When a line in the data below includes "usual", count it; then give only the total.

START Data block

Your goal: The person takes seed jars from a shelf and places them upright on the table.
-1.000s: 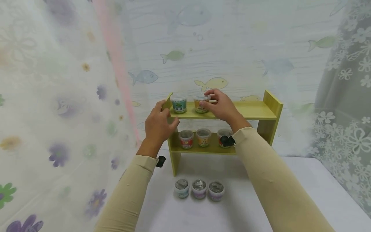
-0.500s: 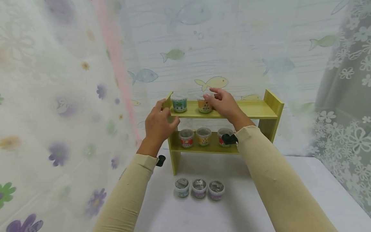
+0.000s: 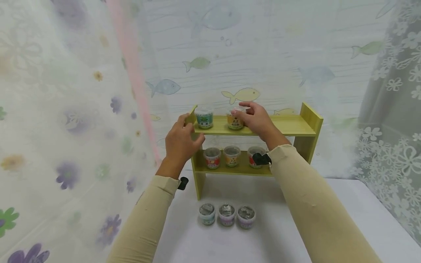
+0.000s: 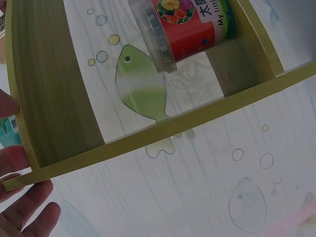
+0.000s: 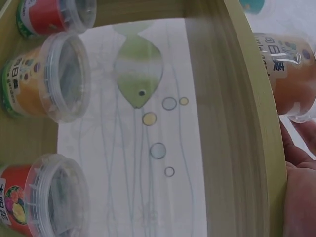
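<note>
My right hand (image 3: 256, 120) pinches an orange-labelled plastic cup (image 3: 235, 123) with a clear lid, upright on the top board of a small yellow-green shelf (image 3: 286, 126). In the right wrist view, part of this orange cup (image 5: 289, 74) shows past the board's edge, beside the hand (image 5: 301, 197). My left hand (image 3: 181, 140) grips the shelf's left side panel near the top; in the left wrist view its fingers (image 4: 37, 205) lie on both sides of that edge. A teal-green labelled cup (image 3: 205, 120) stands left of the orange one, close to the left hand.
The lower board holds a red cup (image 3: 212, 159), an orange cup (image 3: 231, 157) and another red cup (image 3: 254, 156), partly behind the right wrist camera. Three foil-topped cups (image 3: 227, 215) stand in a row on the white table before the shelf. A fish-print curtain (image 3: 269, 54) hangs behind.
My right hand has slid the orange cup a short way right along the top board, widening its gap from the teal-green cup. The left hand has stayed on the side panel.
</note>
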Tool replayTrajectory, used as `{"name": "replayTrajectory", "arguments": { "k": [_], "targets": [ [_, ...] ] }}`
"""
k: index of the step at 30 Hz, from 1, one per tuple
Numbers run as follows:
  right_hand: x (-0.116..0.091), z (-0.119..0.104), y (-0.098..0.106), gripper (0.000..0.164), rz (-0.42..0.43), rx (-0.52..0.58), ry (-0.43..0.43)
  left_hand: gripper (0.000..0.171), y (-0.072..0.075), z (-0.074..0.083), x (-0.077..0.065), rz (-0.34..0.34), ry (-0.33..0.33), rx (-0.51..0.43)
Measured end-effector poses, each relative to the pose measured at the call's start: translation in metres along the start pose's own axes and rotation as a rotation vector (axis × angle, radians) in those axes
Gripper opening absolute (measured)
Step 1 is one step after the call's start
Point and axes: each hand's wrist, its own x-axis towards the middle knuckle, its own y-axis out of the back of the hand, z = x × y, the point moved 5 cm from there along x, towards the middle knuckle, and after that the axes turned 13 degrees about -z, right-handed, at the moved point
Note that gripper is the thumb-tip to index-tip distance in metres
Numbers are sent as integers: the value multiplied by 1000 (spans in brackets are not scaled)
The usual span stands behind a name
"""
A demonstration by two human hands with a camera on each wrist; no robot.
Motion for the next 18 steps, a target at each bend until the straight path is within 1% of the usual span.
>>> {"name": "replayTrajectory", "arguments": {
  "k": [4,8,10,15,18],
  "targets": [
    [0,0,-1,75,14,-20,-1,34,1,0,0,-4,-4,7],
    [0,0,-2,75,-2,26,-2,38,0,-1,-2,-24,3,30],
    [0,-1,-2,75,-16,31,-8,40,-1,-2,-2,-28,7,38],
    [0,-5,2,75,-36,-26,-17,42,0,-2,-1,-12,-10,26],
    [0,-5,5,76,-50,-42,-17,41,-1,-2,0,-19,-15,17]
  ]
}}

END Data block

— Exercise solution —
2